During Youtube’s early days, the Pure Digital Flip camera, released May 1, 2006, was a popular camera for recording Youtube footage due to its low price and ease of use.
Google buyout
A mere 602 days after Youtube’s founding date, on October 9, 2006, Google announced that they had acquired YouTube for $1.65 billion in Google stock. The deal closed November 13, 2006.
Today it is the second-most-visited website in the world, after Google Search, making Youtube one of Google’s most impactful acquisitions. In January 2024, YouTube had more than 2.7 billion monthly active users, who collectively watched more than one billion hours of videos every day.

David Farquhar is a computer security professional, entrepreneur, and author. He has written professionally about computers since 1991, so he was writing about retro computers when they were still new. He has been working in IT professionally since 1994 and has specialized in vulnerability management since 2013. He holds Security+ and CISSP certifications. Today he blogs five times a week, mostly about retro computers and retro gaming covering the time period from 1975 to 2000.

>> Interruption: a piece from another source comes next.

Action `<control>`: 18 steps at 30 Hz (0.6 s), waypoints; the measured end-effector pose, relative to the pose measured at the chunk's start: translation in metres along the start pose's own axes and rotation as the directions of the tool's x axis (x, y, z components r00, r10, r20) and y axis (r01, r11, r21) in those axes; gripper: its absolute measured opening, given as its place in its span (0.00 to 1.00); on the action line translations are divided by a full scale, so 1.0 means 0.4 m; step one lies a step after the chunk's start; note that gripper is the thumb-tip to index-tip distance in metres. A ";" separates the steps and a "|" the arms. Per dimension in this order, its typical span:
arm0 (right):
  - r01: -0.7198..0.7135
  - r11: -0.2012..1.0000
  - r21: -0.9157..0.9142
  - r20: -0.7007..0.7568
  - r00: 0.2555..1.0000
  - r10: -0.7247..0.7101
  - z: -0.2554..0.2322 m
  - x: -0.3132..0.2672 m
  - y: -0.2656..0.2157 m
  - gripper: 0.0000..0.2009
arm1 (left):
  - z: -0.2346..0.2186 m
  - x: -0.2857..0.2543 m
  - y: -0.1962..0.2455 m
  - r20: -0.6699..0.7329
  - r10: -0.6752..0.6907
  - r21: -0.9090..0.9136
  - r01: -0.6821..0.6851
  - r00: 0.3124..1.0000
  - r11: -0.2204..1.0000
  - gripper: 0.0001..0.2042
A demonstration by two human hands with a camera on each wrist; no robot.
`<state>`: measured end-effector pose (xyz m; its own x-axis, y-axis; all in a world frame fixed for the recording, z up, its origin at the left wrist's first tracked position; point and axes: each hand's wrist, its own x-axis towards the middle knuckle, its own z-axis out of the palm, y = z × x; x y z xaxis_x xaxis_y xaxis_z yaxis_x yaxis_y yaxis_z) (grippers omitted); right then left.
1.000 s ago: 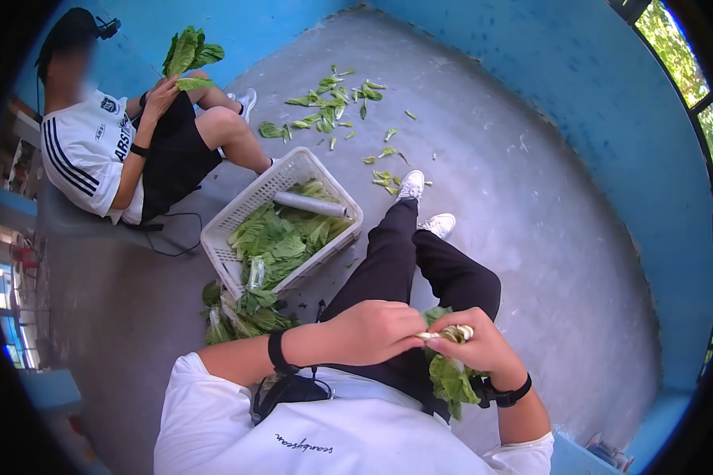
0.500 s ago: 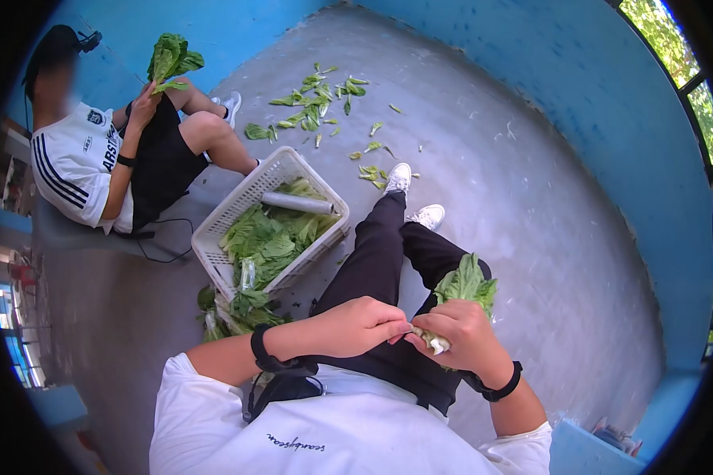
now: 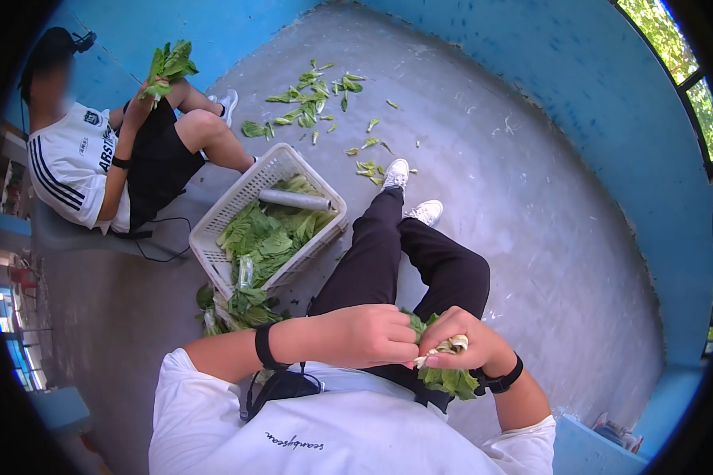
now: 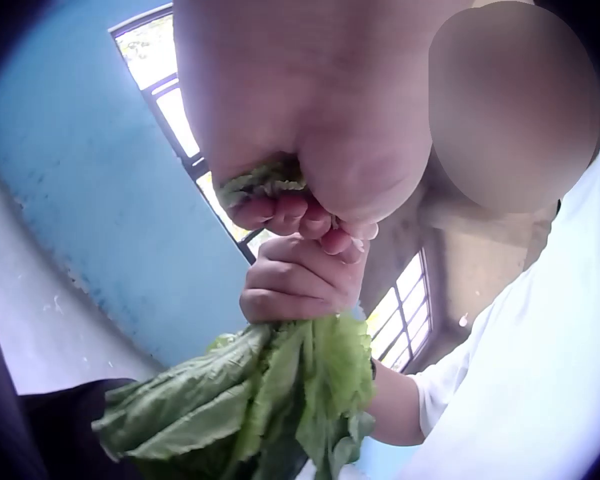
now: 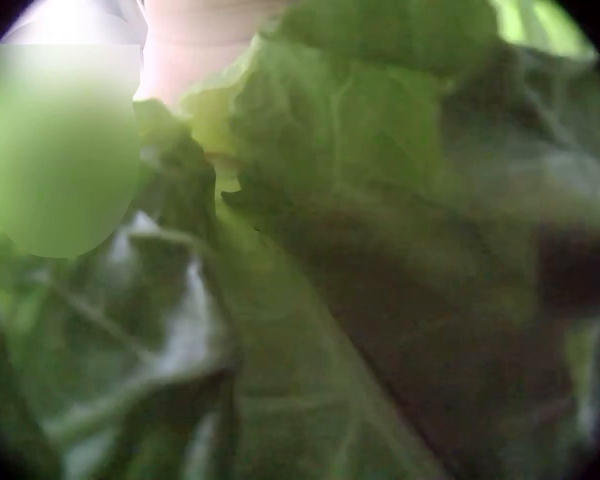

Wished you would start posting about toy trains again. I always looked forward to your many interesting posts about various toy trains, esp. O-Gauge Marx and Lionel.
I appreciate that. Last summer I had a couple of people decide to hassle me about something I said about Marx trains and I just decided I needed to take a break from writing about trains after 20 years of it. Someday I’ll get the itch again, I’m sure.
The cultural impact of YouTube has been absolutely astonishing. Last year it became the second most-watched content service in the UK, just behind the BBC, and it’s absolutely the first choice for children. I personally spend far more time watching it than any broadcast channel or streaming service.
https://www.tvbeurope.com/media-consumption/ofcom-youtube-overtakes-itv-to-become-uks-second-most-watched-service
I love the fact that you can find virtually any niche interest catered for on the platform. Rugby fan, watch collector, DIY enthusiast, history buff or coffee nerd, you’ll always find something to watch. But the consequence is a fragmenting audience and a decaying national conversation.
As a teenager in the 90s, I’d always be chatting to my school friends about the most recent episode of Red Dwarf or Harry Enfield or the Fast Show (comedy staples at the time), which we would have all watched at the same time. My own children don’t have any similar common points of cultural reference with their peers, unless you count weird internet memes.